First of all, throw out this concept of 'instructions'. They do not exist in Verilog. Nothing is executed. Verilog, VHDL, SystemVerilog, etc. are what are called hardware description languages. They are not executed. They are not interpreted. They define hardware components (logic gates, flip flops, registers, etc.) and their interconnections. (Not entirely accurate I suppose; but the only verilog that you can put on an FPGA - synthesizable verilog - will not be executed or interpreted. Testbenches are a different animal.)
Clocks are used to drive flip flops and registers. Data can be shifted into flip flops and registers on the edges of the clock. So inside of an always @(posedge clk) block, all of the statements will be 'executed' simultaneously and the results will be latched into the registers on the clock edge, according to the rules of how the HDL statements are interpreted. Be very careful where you are using = and <=, though. The meaning of these two assignment operations is very different inside of an always block. The basic idea is that all of the = operations are dealt with first in order of appearance. This happens at the propagation speed of the gates. Then all of the <= are dealt with at the same time, storing the argument into a register. The only thing the clock affects in this case is precisely when the registers are updated. If you are running a simulation, it won't matter how many operations need to occur between registers, but on an FPGA the clock will have to be slow enough to ensure that any changes have been able to propagate through the logic.
Faster clocks can be generated using a device called a phased lock loop (PLL). PLLs are not synthesizeable in verilog, but generally there is a way to instantiate a dedicated PLL component on the FPGA you are using. Actually, I take that back, you can certainly make a digital PLL in verilog, but you can only use it to generate signals lower than the clock frequency. A PLL contains a voltage controlled oscillator, one or more frequency dividers, a phase comparator, and some control circuitry. The output of the VCO is divided down and phase compared with the input frequency. The VCO control voltage is adjusted until the divided down VCO output precisely matches the frequency and phase of the reference signal. If you set the divider to 5 and use 50 MHz for the reference frequency, the PLL will generate a 250 MHz signal that is precisely phase locked to the 50 MHz reference. There are several reasons for doing this. Using a PLL allows generation of multiple clocks so different logic can be run at different speeds e.g. for specific peripheral interfaces or for slow, complex combinatorial logic. It also can allow the device to control its own clock frequency to save power.

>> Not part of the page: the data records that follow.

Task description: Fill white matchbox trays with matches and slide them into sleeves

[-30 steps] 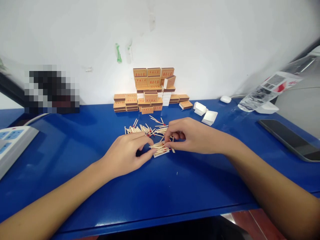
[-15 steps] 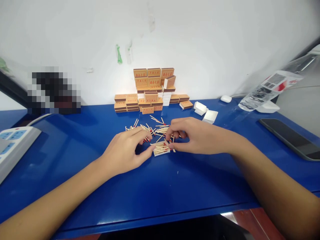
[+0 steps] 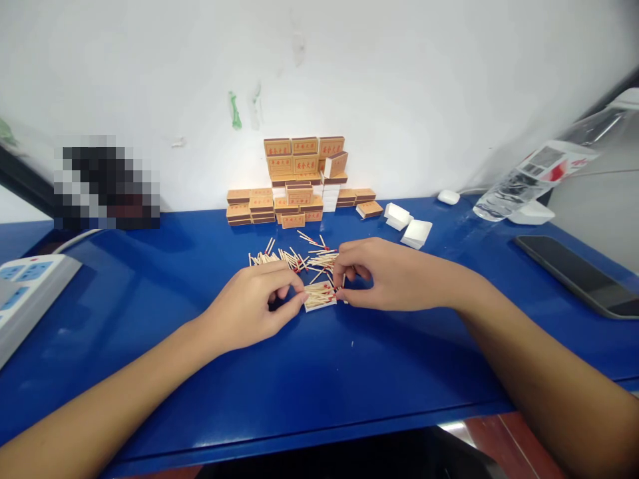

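A small white matchbox tray (image 3: 321, 307) lies on the blue table, filled with red-headed matches (image 3: 319, 293). At its left end, the thumb and index finger of my left hand (image 3: 262, 299) are closed on the match ends. From the other side, my right hand (image 3: 382, 274) pinches at the red heads, its other fingers curled in. The fingertips partly hide both ends of the tray. Just behind it lies a loose pile of matches (image 3: 289, 258), partly covered by my hands.
Orange matchboxes (image 3: 305, 165) are stacked against the wall. Two white empty trays (image 3: 417, 233) lie right of them, near a white rounded case (image 3: 448, 197). A clear bottle (image 3: 524, 179) and a phone (image 3: 574, 273) are at the right, a power strip (image 3: 37, 286) at the left.
My left index finger has come down to the thumb, closing the gap at the tray's left end. My right hand stays at the right end. The view has shifted slightly.
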The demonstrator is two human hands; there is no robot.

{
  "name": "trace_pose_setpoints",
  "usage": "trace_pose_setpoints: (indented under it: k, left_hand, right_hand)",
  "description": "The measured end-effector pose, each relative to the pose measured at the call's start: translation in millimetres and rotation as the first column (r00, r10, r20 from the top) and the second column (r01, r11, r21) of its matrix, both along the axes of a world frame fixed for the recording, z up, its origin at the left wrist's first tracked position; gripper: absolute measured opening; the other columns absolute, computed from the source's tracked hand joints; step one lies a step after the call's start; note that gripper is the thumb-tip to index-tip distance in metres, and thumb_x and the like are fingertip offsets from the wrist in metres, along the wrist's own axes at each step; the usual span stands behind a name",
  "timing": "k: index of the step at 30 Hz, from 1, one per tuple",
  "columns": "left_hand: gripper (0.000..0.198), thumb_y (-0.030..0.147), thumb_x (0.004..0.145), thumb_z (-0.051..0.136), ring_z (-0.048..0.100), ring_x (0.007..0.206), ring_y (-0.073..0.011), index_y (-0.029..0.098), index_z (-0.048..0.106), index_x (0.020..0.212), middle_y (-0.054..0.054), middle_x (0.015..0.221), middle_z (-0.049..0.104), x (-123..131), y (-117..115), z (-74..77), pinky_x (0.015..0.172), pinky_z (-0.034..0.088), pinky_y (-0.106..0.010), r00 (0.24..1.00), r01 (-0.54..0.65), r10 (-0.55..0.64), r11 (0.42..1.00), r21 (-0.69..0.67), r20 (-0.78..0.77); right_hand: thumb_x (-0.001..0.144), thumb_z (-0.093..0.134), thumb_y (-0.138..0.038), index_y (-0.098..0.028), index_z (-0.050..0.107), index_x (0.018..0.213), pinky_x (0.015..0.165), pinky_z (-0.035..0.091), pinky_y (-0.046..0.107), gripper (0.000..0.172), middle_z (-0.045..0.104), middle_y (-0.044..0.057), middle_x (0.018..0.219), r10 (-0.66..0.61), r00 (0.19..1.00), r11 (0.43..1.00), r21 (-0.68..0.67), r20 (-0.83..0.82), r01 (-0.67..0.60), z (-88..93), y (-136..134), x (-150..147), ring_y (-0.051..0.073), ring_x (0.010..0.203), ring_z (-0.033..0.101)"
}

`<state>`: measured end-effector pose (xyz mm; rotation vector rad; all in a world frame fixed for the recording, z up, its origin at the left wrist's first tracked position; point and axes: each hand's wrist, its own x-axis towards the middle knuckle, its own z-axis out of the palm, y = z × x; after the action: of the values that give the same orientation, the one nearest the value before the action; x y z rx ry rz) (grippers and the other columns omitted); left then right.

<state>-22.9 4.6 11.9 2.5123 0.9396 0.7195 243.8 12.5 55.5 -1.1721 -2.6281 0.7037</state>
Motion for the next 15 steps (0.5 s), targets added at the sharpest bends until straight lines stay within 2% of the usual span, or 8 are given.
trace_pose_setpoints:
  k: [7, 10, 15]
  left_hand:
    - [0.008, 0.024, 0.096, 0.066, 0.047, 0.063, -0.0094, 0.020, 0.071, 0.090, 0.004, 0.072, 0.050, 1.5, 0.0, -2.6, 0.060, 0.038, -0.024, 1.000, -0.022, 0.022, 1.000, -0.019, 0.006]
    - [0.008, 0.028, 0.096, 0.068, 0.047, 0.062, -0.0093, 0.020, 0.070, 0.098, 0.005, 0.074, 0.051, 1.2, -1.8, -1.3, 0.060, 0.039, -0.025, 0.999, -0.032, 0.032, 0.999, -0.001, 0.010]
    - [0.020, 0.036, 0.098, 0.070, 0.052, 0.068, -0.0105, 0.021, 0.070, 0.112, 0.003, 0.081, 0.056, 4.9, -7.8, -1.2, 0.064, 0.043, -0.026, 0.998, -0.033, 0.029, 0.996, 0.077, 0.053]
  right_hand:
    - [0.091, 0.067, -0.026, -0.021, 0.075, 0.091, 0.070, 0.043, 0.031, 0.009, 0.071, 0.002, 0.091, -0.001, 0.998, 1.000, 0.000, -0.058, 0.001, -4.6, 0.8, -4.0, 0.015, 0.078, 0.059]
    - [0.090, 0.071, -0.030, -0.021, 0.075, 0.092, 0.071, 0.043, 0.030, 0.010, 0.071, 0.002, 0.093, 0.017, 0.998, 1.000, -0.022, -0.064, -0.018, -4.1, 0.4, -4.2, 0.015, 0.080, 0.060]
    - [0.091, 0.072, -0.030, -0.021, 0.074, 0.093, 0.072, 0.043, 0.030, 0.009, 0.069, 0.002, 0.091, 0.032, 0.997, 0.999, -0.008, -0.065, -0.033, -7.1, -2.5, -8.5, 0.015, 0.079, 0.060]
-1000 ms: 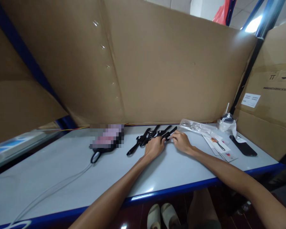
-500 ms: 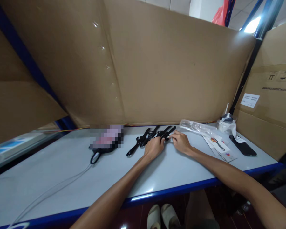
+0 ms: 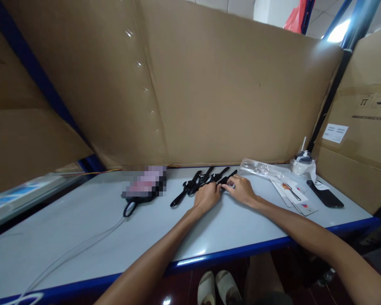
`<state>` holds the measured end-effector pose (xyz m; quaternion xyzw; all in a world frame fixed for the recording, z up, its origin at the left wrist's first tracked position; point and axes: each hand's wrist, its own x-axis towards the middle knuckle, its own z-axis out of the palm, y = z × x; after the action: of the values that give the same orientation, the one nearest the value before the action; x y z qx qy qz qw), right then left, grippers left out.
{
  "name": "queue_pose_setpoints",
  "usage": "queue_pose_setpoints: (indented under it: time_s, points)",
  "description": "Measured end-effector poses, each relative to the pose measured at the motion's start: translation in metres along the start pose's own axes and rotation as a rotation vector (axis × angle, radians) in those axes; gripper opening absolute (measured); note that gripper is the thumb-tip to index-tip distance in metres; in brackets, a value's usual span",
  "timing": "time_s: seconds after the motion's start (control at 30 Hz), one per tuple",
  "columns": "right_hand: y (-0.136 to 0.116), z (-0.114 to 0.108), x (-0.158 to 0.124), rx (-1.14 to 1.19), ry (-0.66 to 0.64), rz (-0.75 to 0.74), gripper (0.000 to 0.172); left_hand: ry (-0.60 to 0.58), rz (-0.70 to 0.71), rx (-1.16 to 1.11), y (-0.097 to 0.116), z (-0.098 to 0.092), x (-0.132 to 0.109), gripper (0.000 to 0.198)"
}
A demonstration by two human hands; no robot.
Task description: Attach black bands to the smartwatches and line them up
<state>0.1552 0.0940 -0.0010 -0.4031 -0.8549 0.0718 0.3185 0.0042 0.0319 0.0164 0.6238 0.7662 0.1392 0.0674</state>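
Several black two-handled tools that look like spokeshaves lie slantwise side by side on the grey-white tabletop [image 3: 158, 228]. At the right end of the row, a black spokeshave [image 3: 233, 173] is between my hands, its far handle tip showing past my fingers. My left hand [image 3: 207, 195] is closed over its near end, which is mostly covered. Curled at its middle, my right hand [image 3: 241, 189] has thumb and fingers on it, with a small silvery spot by the fingertips. The leftmost spokeshave [image 3: 179, 199] lies apart from my hands, small bright metal parts at its centre.
On the left is a pixelated phone-like object [image 3: 144, 186] with a loop and white cable [image 3: 79, 243]. To the right lie a clear plastic package [image 3: 262, 168], printed cards [image 3: 288, 192], a black phone [image 3: 325, 195] and a wrapped cup [image 3: 302, 163]. Cardboard [image 3: 209, 97] stands behind.
My right hand's fingers have closed in on the rightmost spokeshave, which has shifted slightly right and away from its neighbour. My left hand stays on its near end. The view has shifted slightly.
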Motion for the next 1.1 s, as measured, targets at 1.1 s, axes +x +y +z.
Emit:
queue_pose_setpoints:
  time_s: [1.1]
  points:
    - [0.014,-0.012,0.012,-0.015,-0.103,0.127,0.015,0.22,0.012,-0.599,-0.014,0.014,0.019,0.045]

Blocking statements inside of always blocks will generate combinatorial logic. Again, this logic will generally always be 'executed' regarless of the clock because it defines actual logic gates. It can be beneficial to use a few temporary variables, but care must be taken to ensure that there isn't so much extra logic that the timing requirements are not met.
Best Answer
When you assign to a register in an edge-sensitive always block, you're defining a flip-flop. FPGAs do not have flip-flops that can trigger on both edges of a clock.
In order to do what you want, you are going to need to have two separate always blocks, one for each edge of the clock, and then figure out a way to combine the outputs of the two blocks without creating glitches.
For example, one always block could contain your programmable divider. Design it so that the output duty cycle is less than 50% when given an odd number. Use the second always block (on the other clock edge) to delay the output of the first block by 1/2 clock, then OR the two outputs together. Disable the output of the second block for even divider values.